Больше я ничего не помню до тех пор, пока окончательно не проснулась и не поняла, что нахожусь в маленькой одноместной спальне, под капельницей. Медсестра улыбнулась мне:
– Здравствуйте, Рут. Вы находитесь в больнице в Мельбурне. Сегодня понедельник. Вы голодны?
Я разрыдалась. У меня была лишь одна мысль: я не хотела, чтобы меня нашли. Я не хотела оказаться здесь. Когда зашла другая медсестра и что-то мне вколола, я снова легко впала в забытье.
О следующих нескольких днях я мало что могу вспомнить, но помню, как сидела высоко в здании, возле окна с видом на центр Мельбурна. У меня на коленях был блокнот, и я карандашом рисовала контуры всех многоэтажных зданий. У меня до сих пор хранится этот рисунок, перерисованный теперь черными чернилами. На обороте я написала: «Нарисовано в больнице Мельбурна через две недели после попытки самоубийства». Куда же пропали эти две недели?

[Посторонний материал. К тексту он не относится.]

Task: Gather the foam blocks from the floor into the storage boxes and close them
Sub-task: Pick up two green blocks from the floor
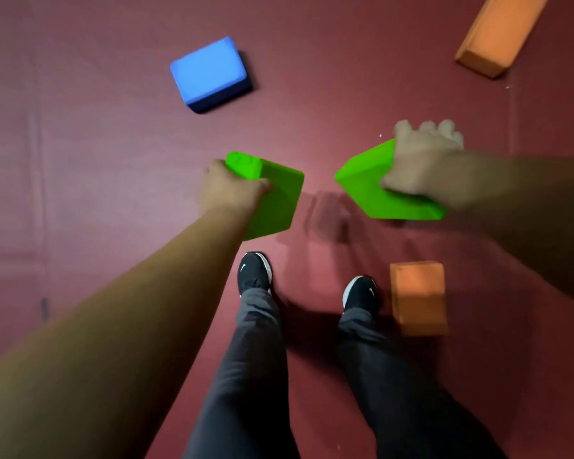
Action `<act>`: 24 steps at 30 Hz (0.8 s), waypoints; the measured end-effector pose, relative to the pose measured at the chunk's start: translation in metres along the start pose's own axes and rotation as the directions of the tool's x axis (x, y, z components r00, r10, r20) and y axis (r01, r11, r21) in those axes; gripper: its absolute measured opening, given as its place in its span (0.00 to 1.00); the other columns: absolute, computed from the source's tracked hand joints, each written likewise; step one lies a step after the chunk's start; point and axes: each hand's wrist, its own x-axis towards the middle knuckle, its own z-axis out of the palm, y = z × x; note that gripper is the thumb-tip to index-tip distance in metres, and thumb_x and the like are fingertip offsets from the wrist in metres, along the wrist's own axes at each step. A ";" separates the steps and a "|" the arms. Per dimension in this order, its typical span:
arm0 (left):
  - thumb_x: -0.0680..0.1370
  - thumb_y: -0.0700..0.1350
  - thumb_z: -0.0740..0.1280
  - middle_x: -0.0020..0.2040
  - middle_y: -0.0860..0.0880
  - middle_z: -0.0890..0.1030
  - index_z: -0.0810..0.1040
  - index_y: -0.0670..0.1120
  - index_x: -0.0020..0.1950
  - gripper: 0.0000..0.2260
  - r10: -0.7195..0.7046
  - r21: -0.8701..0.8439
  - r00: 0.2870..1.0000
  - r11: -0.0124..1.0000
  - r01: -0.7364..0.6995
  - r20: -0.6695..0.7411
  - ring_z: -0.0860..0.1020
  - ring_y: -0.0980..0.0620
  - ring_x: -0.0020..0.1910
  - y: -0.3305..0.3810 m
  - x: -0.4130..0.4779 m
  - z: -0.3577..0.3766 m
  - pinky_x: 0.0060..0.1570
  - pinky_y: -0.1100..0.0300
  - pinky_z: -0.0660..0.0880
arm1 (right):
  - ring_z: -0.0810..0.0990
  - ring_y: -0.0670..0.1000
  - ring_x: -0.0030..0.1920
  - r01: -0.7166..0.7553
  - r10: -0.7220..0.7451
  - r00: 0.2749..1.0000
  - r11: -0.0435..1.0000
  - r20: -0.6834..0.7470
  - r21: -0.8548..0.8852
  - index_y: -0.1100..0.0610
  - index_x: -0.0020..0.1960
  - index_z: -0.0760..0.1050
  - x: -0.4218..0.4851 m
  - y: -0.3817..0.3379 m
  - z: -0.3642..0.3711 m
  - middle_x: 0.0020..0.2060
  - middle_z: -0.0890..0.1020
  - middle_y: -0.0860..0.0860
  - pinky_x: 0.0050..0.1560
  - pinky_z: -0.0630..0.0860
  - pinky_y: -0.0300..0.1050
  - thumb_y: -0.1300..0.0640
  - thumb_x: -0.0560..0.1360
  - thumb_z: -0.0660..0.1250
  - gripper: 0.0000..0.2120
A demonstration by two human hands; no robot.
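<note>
1. Each black shoe bears a white swoosh mark: the left shoe (253, 273) on its toe side, the right shoe (361, 293) likewise. Dark trousers (256, 359) run down to both.
2. The left hand (231, 190) is clenched round one end of the left green block (276, 200). Its thumb lies across the top face. The block is tilted and sits just ahead of the left shoe.
3. The right hand (421, 160), blurred, grasps the right green block (362, 187) from above, its fingers curled over the far edge. This block is tilted too, out ahead of the right shoe.
4. The two green blocks are apart, their nearest corners pointing at each other. Faint shadows fall on the maroon floor (113, 160) below the gap.
5. The blue block (209, 72) lies flat on the floor beyond the left hand, well apart from it.
6. The near orange block (418, 296), blurred, sits on the floor just beside the right shoe, on its outer side.
7. The far orange block (501, 33) lies at the top right corner, partly cut off by the frame edge.
</note>
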 end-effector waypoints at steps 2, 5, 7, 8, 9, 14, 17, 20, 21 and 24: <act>0.64 0.58 0.78 0.62 0.46 0.76 0.74 0.48 0.65 0.32 0.157 0.163 0.987 0.974 -0.159 0.027 0.79 0.42 0.60 0.046 -0.051 -0.034 0.61 0.46 0.77 | 0.70 0.69 0.68 0.075 -0.073 0.997 0.994 0.032 -0.084 0.54 0.70 0.65 -0.045 0.013 -0.056 0.68 0.70 0.61 0.67 0.70 0.62 0.43 0.64 0.77 0.40; 0.65 0.59 0.75 0.61 0.46 0.74 0.73 0.51 0.64 0.30 0.373 0.276 0.927 0.889 -0.366 0.028 0.77 0.40 0.60 0.115 -0.120 -0.081 0.61 0.44 0.76 | 0.77 0.71 0.63 0.118 -0.116 0.992 0.992 0.049 -0.043 0.53 0.69 0.62 -0.102 0.029 -0.139 0.68 0.67 0.59 0.60 0.77 0.62 0.45 0.64 0.79 0.41; 0.64 0.61 0.73 0.58 0.47 0.75 0.73 0.51 0.62 0.30 0.455 0.313 0.890 0.843 -0.438 0.019 0.77 0.40 0.58 0.155 -0.157 -0.110 0.59 0.43 0.76 | 0.77 0.70 0.64 0.180 -0.180 0.984 0.982 0.014 -0.047 0.54 0.71 0.61 -0.134 0.042 -0.188 0.68 0.68 0.59 0.61 0.77 0.62 0.43 0.62 0.80 0.46; 0.64 0.61 0.72 0.58 0.47 0.75 0.73 0.51 0.62 0.30 0.486 0.316 0.873 0.825 -0.469 0.026 0.77 0.40 0.58 0.174 -0.174 -0.125 0.58 0.43 0.77 | 0.76 0.69 0.65 0.202 -0.204 0.979 0.978 -0.022 -0.049 0.54 0.72 0.60 -0.149 0.047 -0.211 0.69 0.68 0.58 0.62 0.77 0.62 0.42 0.61 0.81 0.48; 0.63 0.61 0.72 0.58 0.47 0.75 0.73 0.51 0.63 0.31 0.513 0.323 0.857 0.804 -0.499 0.047 0.77 0.41 0.59 0.192 -0.188 -0.139 0.58 0.43 0.77 | 0.76 0.68 0.66 0.223 -0.225 0.973 0.974 -0.057 -0.038 0.55 0.73 0.59 -0.163 0.052 -0.233 0.69 0.69 0.58 0.63 0.76 0.62 0.41 0.61 0.81 0.50; 0.60 0.63 0.71 0.54 0.51 0.77 0.72 0.54 0.62 0.32 0.658 0.392 0.742 0.653 -0.648 0.129 0.78 0.43 0.57 0.283 -0.256 -0.215 0.58 0.42 0.79 | 0.74 0.67 0.69 0.254 -0.236 0.939 0.966 -0.250 0.042 0.58 0.73 0.59 -0.225 0.070 -0.336 0.69 0.72 0.60 0.66 0.74 0.60 0.42 0.64 0.81 0.49; 0.60 0.63 0.71 0.50 0.51 0.75 0.71 0.54 0.58 0.30 0.736 0.454 0.664 0.549 -0.701 0.135 0.77 0.43 0.53 0.334 -0.295 -0.257 0.57 0.42 0.79 | 0.76 0.66 0.67 0.269 -0.226 0.906 0.960 -0.357 0.076 0.61 0.71 0.65 -0.258 0.083 -0.395 0.67 0.75 0.62 0.62 0.75 0.55 0.41 0.65 0.80 0.45; 0.60 0.63 0.70 0.49 0.50 0.75 0.69 0.54 0.55 0.28 0.783 0.487 0.614 0.500 -0.716 0.097 0.77 0.43 0.51 0.372 -0.327 -0.291 0.55 0.42 0.79 | 0.77 0.65 0.65 0.300 -0.240 0.862 0.952 -0.446 0.068 0.60 0.70 0.68 -0.291 0.097 -0.442 0.66 0.75 0.61 0.60 0.77 0.54 0.40 0.66 0.79 0.42; 0.60 0.62 0.71 0.49 0.50 0.75 0.69 0.54 0.55 0.27 0.795 0.496 0.599 0.484 -0.721 0.095 0.77 0.43 0.51 0.383 -0.336 -0.300 0.55 0.42 0.79 | 0.77 0.65 0.65 0.303 -0.238 0.849 0.951 -0.471 0.066 0.59 0.70 0.68 -0.300 0.101 -0.454 0.66 0.75 0.60 0.60 0.77 0.54 0.40 0.66 0.79 0.41; 0.59 0.62 0.71 0.49 0.50 0.76 0.71 0.54 0.56 0.28 0.827 0.516 0.552 0.430 -0.741 0.104 0.78 0.43 0.50 0.406 -0.357 -0.326 0.53 0.44 0.80 | 0.77 0.64 0.63 0.297 -0.228 0.829 0.953 -0.510 0.057 0.57 0.68 0.69 -0.324 0.107 -0.484 0.64 0.76 0.59 0.59 0.78 0.54 0.39 0.66 0.78 0.39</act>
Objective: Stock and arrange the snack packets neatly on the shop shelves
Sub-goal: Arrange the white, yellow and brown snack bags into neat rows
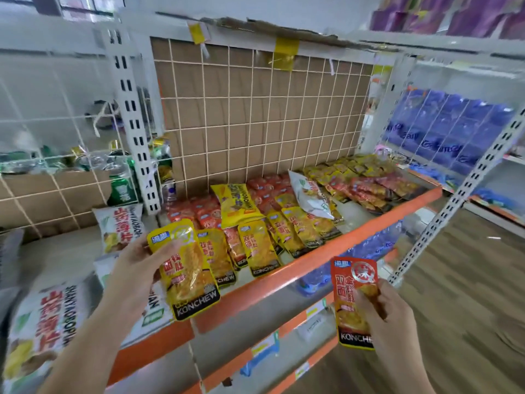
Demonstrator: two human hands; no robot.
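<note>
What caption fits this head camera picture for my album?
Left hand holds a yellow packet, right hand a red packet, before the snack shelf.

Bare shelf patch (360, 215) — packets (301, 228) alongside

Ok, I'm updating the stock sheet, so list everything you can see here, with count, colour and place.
shelf: one, orange front edge, centre
held yellow packet: one, yellow, front left
held red packet: one, orange-red, front right
yellow packets: many, yellow, front rows on shelf
red packets: many, red, behind them
large bag: one, yellow, lying atop the packets
white bag: one, white, tilted mid-shelf
big bags: at least two, white with red print, left
grid: one, white wire over brown cardboard, behind
cans: several, green, behind grid, left
blue packs: several, blue, right-hand shelf
left hand: grips held yellow packet
right hand: pinches held red packet
</note>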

Меня поместили в психиатрическую больницу: я лежала в четырехместной палате с тремя другими женщинами. Напротив меня была Мария, итальянка, проходившая краниальную электростимуляцию минимум два раза в неделю. Внешне она казалась безмятежной, однако под этой маской скрывался бурлящий котел ярости и гнева. После нескольких сеансов шоковой терапии ее отправили домой. Она стала невозмутима, как старая кошка. Взгляд ее помрачнел, а волосы стали сальными.
Рядом с ней лежала Энджи, молодая девушка, которая рвала ежедневную газету на маленькие полоски. Она была наркоманкой и проституткой, к восемнадцати годам у нее уже родились двое детей, которые попали на попечение государства.
А рядом со мной располагалась Пегги, англичанка средних лет. Ее регулярно госпитализировали с алкоголизмом и наркозависимостью. Добрая, вдумчивая, прямолинейная, наглая и вспыльчивая, Пегги сразу радушно приняла меня.
– Не волнуйся, здесь не так уж и плохо. Они соберут нас по кусочку, чтобы мы смогли выйти отсюда и все повторить!
Через несколько дней она начала называть меня Призраком, поскольку я передвигалась очень тихо. Мне дали карандаш и бумагу, и я начала все записывать: заметки накапливались страница за страницей, и в них описывался этот странный новый мир, в котором я очутилась.
Нам разрешали спускаться и подниматься по коридору, но запрещали заходить в другие палаты. В некоторых лежали мужчины. Обязательным было посещение групповой терапии, релаксации и других занятий, к которым, например, относились рисование, головоломки, шахматы, вязание или плетение корзинок. Я хотела читать, но там почти не было книг, кроме Библии.